ACTION ITEM:
When a line of the listing below has the string "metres" in it, copy that line.

RECORD SET:
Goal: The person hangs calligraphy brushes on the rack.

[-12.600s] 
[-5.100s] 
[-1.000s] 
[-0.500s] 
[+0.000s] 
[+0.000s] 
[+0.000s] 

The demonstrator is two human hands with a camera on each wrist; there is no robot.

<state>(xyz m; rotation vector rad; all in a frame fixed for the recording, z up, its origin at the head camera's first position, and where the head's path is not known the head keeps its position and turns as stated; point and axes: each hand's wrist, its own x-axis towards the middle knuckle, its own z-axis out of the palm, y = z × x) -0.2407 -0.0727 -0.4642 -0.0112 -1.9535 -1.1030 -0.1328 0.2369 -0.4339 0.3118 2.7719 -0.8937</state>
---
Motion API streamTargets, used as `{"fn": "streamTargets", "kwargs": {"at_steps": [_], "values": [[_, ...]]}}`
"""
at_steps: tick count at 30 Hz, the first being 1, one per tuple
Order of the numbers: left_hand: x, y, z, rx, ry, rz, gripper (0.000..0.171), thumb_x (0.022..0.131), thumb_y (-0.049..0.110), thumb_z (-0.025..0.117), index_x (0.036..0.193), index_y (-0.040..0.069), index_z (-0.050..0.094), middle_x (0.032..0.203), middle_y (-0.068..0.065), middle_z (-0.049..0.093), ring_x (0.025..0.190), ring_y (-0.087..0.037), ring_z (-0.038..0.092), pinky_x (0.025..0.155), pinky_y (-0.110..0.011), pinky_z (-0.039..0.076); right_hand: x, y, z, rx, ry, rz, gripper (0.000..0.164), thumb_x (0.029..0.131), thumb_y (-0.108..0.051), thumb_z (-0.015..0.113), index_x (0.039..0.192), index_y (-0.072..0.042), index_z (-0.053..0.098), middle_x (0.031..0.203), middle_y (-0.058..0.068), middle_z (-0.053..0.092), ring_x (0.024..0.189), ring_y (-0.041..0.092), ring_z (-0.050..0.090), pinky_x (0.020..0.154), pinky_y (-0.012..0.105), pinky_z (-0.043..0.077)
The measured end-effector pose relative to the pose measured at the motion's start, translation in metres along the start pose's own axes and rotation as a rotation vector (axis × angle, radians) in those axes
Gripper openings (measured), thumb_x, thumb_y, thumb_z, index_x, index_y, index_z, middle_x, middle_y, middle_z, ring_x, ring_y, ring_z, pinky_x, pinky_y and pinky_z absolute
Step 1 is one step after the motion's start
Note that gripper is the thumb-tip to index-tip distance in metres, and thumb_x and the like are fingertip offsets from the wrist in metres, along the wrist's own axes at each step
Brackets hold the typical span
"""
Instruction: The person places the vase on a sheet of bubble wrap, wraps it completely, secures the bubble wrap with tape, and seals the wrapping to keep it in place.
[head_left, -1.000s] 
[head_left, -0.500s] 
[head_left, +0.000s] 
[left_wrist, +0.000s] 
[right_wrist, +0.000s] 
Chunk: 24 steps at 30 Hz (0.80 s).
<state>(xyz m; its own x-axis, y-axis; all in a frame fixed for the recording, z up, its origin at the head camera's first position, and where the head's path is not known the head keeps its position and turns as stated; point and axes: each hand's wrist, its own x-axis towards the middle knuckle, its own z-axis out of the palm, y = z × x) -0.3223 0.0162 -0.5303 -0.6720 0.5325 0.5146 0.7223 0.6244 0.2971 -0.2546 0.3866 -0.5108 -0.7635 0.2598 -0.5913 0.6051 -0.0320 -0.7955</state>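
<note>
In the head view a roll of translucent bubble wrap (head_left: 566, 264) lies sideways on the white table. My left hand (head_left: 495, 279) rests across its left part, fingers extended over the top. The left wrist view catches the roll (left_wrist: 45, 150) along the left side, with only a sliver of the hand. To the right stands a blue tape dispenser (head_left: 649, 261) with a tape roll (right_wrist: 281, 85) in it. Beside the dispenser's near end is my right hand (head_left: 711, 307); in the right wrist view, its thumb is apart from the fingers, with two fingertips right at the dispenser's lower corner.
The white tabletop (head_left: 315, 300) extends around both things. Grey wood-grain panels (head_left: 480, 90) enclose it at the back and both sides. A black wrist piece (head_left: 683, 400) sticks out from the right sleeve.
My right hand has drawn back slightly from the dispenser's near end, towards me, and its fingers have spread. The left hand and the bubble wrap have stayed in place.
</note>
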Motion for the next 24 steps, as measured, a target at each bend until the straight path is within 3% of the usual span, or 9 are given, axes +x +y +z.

TASK OUTPUT:
The measured end-effector pose relative to the pose measured at the motion's start, translation in metres along the start pose's own axes and rotation as a rotation vector (axis × angle, radians) in those axes
Note that gripper is the thumb-tip to index-tip distance in metres, and thumb_x and the like are fingertip offsets from the wrist in metres, along the wrist's own axes at each step

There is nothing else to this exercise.